Has Bryan Ellis fled to Azkaban?

WHERE is Letchworth town councillor Bryan Ellis?
  Although he has sold his house and moved to an unknown destination, his defenestration has yet to be confirmed. The only resignation announced formally thus far is that of Jackie Angell in Grange ward. Jackie is the second Grange councillor to quit HELP.
  Some are keen to pursue a 'Harry Potter line' with HELP, given Ellis's links with JK Rowling's charitable foundation. His ties with Letchworth's Heritage Foundation, when it was run by you know who (himself also, mercifully, now history), are better known.
Missing – Cllr Bryan Ellis
  As Death Eaters go, which one is he – Crabbe? Goyle? Malfoy, perhaps? One thing is for certain – he no longer lives in Manor Park (the house has been sold), and clerk/HELP Cllr Ian Mantle will not reveal his new address. Maybe he's in Azkaban..?
  Clearly, Ellis cannot continue to serve as a councillor – which is to say, he can hardly carry on being what he never properly was. Whatever, it is time for him and the other HELP councillors to follow Jackie's example and abandon HELP and its brainless, self-defeating vendetta.
  As we said before, we have a councillor who isn't a councillor and a council that won't act as a council – HELP!

Two HELP councillors down and out — how many more to go?

WE REPORTED last week that Cllr Bryan Ellis was under pressure to quit the council after HELP's disastrous management of the employment tribunal against former staff. He has finally gone!
  In fact, two HELP councillors have now resigned, although the (HELP) clerk has yet to release details. Last year, they kept secret the resignation of a Grange councillor and appointed one of their own placemen. It is not democratic, not fair — and fits perfectly with previous actions of this outrageous regime.
  Cllr Ellis chaired the top policy and resources committee — the same one that made the staff redundant. Thus he had no choice but to finally bow to public pressure, and resign. He also works for J K Rowlings' charitable foundation, which has been forced to fend off requests for comment from the national press.

Fair Trade carol service

THIS year's Fair Trade Carol Service for Letchworth will be held at Letchworth Free Church on Tuesday 6th December at 7:00pm - 8:00pm. All welcome, families and children. Followed by Fair Trade refreshments.

Council scandal: rumours of HELP resignation!
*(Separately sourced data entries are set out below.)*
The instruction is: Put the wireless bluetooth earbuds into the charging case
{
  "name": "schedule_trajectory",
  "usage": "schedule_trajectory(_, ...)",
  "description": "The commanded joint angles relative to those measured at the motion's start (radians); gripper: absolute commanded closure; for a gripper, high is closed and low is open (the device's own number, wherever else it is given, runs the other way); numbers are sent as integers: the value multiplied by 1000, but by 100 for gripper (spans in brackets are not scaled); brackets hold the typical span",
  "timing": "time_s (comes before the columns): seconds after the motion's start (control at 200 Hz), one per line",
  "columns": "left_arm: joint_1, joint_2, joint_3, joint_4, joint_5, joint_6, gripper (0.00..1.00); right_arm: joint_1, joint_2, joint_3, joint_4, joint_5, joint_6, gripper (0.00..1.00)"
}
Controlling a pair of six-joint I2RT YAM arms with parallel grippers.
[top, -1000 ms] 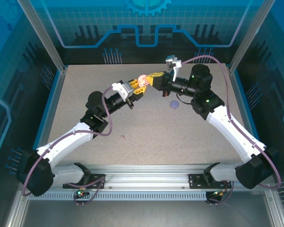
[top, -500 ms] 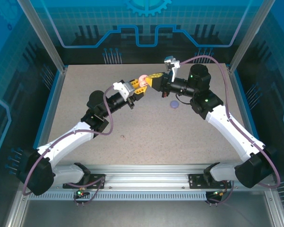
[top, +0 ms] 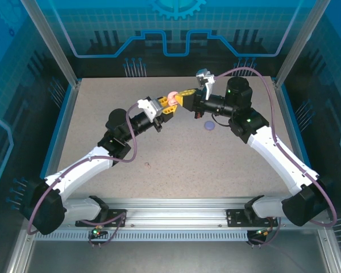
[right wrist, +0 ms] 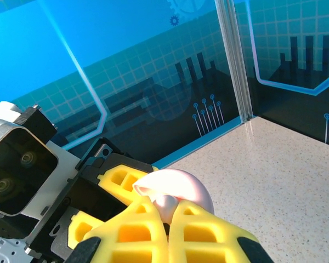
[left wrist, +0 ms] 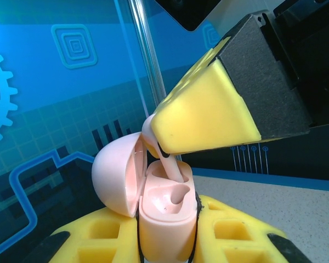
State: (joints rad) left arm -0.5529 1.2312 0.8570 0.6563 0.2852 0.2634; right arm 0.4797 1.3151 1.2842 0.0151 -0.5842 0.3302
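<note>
Speckled tabletop [top: 176, 159], purple disc [top: 209, 126] from above; close-up, earbud [left wrist: 167, 161] at open case [left wrist: 165, 219]

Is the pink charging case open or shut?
Open. The pink charging case has its lid hinged back, exposing the inner well.

A speckled beige stone-look bench [top: 187, 170] is enclosed on three sides by translucent blue wall panels [top: 102, 23]. The panels are printed with fine grid lines and circuit-like traces; a pale blue gear motif [top: 177, 7] is set at the top of the back wall; a dark lower band [top: 102, 57], outlined in bright blue, is carried along the foot of that wall. Slanted aluminium corner posts [top: 51, 42] are fixed at the two far corners; a blue trim strip [top: 61, 136] is run along the bench's left edge; a slotted aluminium rail [top: 176, 207] is laid across the near edge. The enclosure is lit brightly and evenly.
</note>
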Motion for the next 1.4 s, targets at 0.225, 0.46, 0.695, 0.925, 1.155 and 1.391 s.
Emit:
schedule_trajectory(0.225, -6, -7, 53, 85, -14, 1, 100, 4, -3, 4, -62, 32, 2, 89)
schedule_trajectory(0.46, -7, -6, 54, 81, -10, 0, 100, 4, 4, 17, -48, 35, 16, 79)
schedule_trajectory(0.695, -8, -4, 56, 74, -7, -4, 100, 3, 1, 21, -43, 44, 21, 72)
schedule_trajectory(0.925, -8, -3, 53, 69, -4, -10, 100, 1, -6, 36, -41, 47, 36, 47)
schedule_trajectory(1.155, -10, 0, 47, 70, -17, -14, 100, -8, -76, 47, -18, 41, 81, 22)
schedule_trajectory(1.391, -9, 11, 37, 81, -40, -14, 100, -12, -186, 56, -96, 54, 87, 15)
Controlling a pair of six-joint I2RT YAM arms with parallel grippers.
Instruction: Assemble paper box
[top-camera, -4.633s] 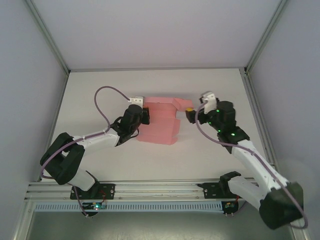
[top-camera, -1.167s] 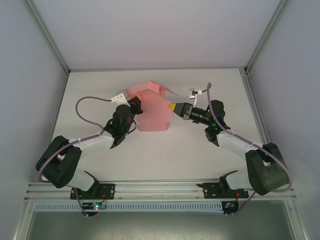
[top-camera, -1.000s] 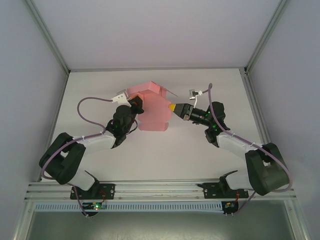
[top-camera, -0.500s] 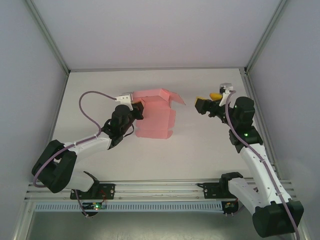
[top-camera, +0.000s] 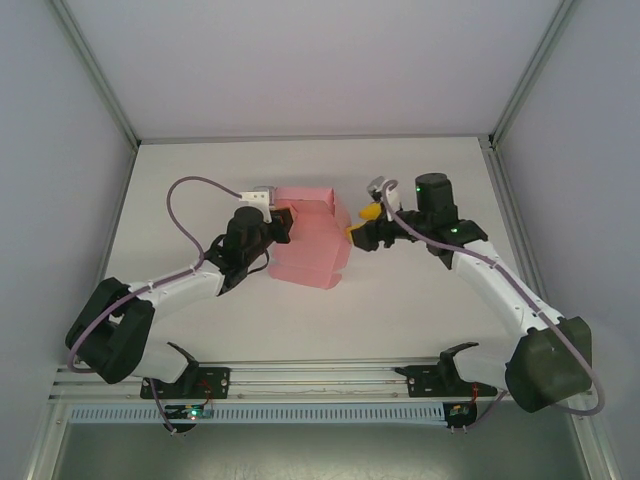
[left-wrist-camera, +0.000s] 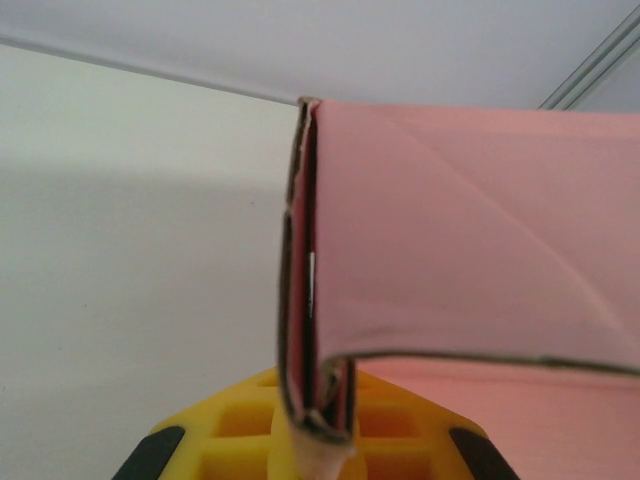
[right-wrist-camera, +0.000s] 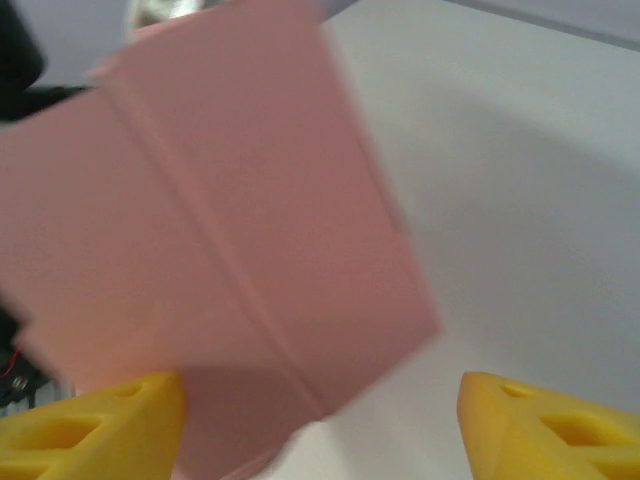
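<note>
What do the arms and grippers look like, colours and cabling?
White link shells, black joint housings on left arm and right arm, a purple cable along each. Yellow fingers on black-bodied left gripper and right gripper. Green LEDs glow on the right arm.

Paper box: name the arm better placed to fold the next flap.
Right, probably. The left tool is shut on one edge of the paper box, steadying it, while the right tool is open beside the opposite edge.
</note>
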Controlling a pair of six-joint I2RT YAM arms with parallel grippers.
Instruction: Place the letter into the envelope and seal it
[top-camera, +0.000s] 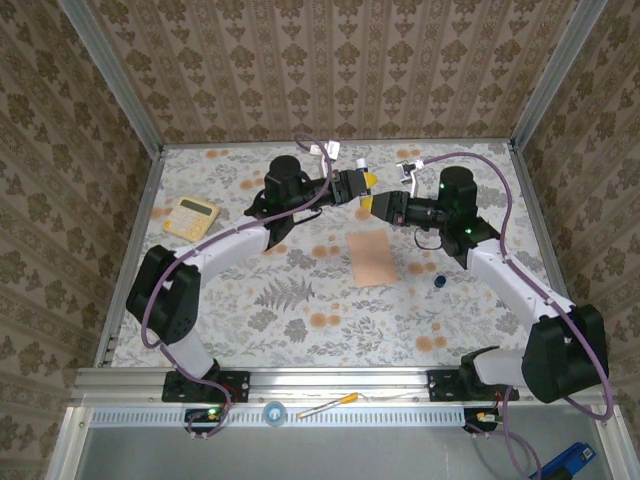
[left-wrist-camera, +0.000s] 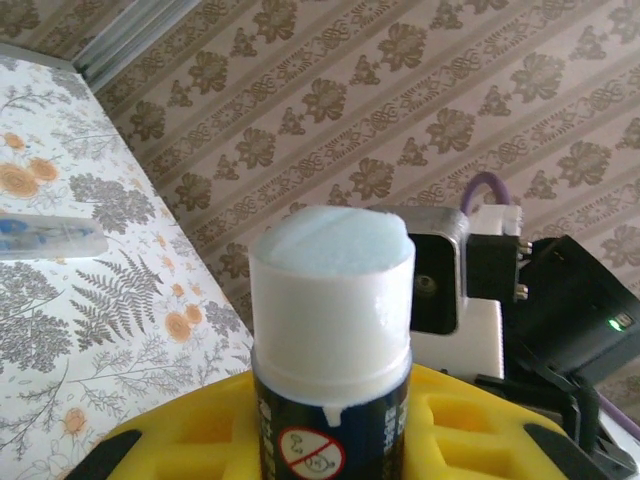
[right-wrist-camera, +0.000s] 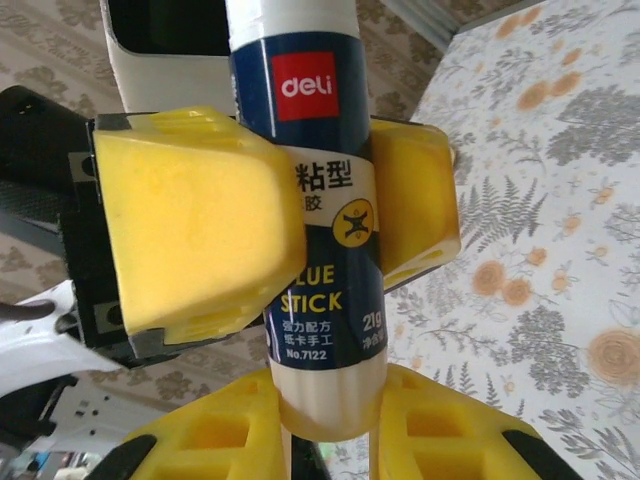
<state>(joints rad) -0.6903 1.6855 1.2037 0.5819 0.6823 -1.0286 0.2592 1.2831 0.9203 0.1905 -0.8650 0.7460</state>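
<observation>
**A:** How much of the navy-and-white plastic glue stick (right-wrist-camera: 335, 250) shows at the right wrist?

**B:** Its upper end runs off the twelve o'clock edge. The left gripper (right-wrist-camera: 315, 200) hides the label's nine o'clock side behind a yellow finger. The right gripper (right-wrist-camera: 325, 430) is cropped at six o'clock.

**A:** And at the left wrist?

**B:** The left gripper (left-wrist-camera: 330, 445) is cut off at six o'clock. A pale tube-shaped thing (left-wrist-camera: 45, 238) at nine o'clock is blurred and cropped.

**A:** Overhead?

**B:** The salmon-pink paper rectangle (top-camera: 375, 259) is too small to tell letter from envelope. A blue object (top-camera: 568, 462) at five o'clock is cut by the edge.
</observation>
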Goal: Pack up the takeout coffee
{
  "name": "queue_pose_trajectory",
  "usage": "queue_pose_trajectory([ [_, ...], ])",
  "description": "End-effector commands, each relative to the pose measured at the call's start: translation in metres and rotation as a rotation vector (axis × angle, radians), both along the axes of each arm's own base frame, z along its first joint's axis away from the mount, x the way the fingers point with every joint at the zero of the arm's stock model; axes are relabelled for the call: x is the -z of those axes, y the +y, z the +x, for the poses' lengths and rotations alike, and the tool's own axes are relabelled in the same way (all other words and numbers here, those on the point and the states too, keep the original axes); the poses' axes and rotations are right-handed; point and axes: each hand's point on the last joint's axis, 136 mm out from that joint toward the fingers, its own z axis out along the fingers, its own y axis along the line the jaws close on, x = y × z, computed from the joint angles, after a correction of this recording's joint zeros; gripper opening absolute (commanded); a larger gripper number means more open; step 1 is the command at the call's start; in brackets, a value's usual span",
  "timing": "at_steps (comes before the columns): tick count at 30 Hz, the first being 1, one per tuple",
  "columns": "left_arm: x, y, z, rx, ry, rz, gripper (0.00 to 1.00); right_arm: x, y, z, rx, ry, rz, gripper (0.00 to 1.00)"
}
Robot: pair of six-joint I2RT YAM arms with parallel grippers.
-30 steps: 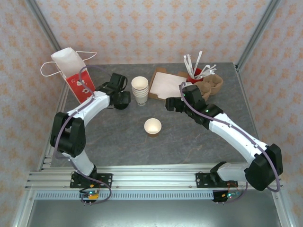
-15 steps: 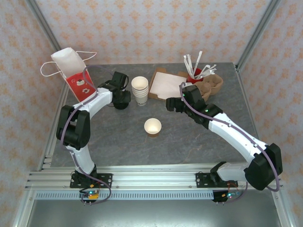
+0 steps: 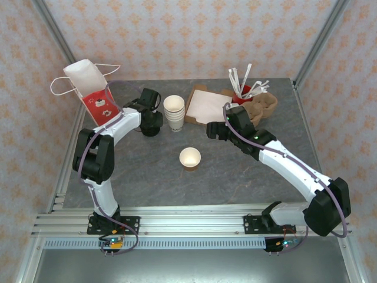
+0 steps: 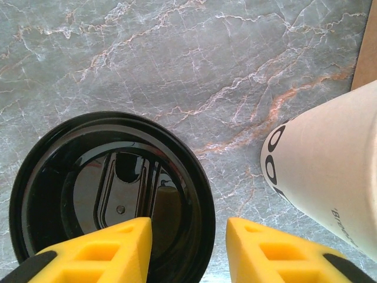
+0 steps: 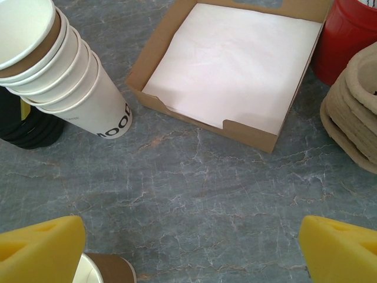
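Note:
A small paper cup point(image 3: 189, 158) with tan-brown sides stands alone mid-table, open-topped with no lid on it; its rim peeks in at the bottom of the right wrist view point(image 5: 103, 272). A lidded takeout coffee is out of view. My left gripper point(image 4: 188, 253) hangs open over the stack of black lids point(image 4: 112, 188), one finger above the top lid, the other just past its right rim. In the top view that gripper point(image 3: 151, 115) sits beside the lids point(image 3: 152, 128). My right gripper point(image 5: 191, 259) is wide open over bare table, behind and right of the lone cup.
A stack of lidless cream cups point(image 3: 174, 112) stands right of the lids. The red-and-white gift bag point(image 3: 94, 97) is at the back left. A napkin box point(image 3: 206, 106), a red holder of stirrers point(image 3: 242, 91) and pulp carriers point(image 3: 262, 106) fill the back right.
The left arm's elbow has swung in toward the table and its gripper has shifted slightly right over the lids. The right arm and the lone cup have not moved.

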Motion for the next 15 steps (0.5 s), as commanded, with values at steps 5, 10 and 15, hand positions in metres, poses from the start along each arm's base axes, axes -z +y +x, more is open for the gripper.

THERE are rumours that a member of the HELP group on Letchworth Council has resigned. This follows the damning ruling of the employment tribunal that has left their reputation in tatters.
  The tribunal said that six former employees had been unfairly treated by the HELP group since they took over the council.
  It noted that they had not been treated fairly and noted how the staff had been subjected to verbal  and emailed abuse and how supporters of the HELP group had waved sticks at them and reduced staff to tears.
  Many of the more moderate members of HELP are said to now be ashamed of their association with such tactics and the ruling and could now be seeking to dissassociate themselves from it.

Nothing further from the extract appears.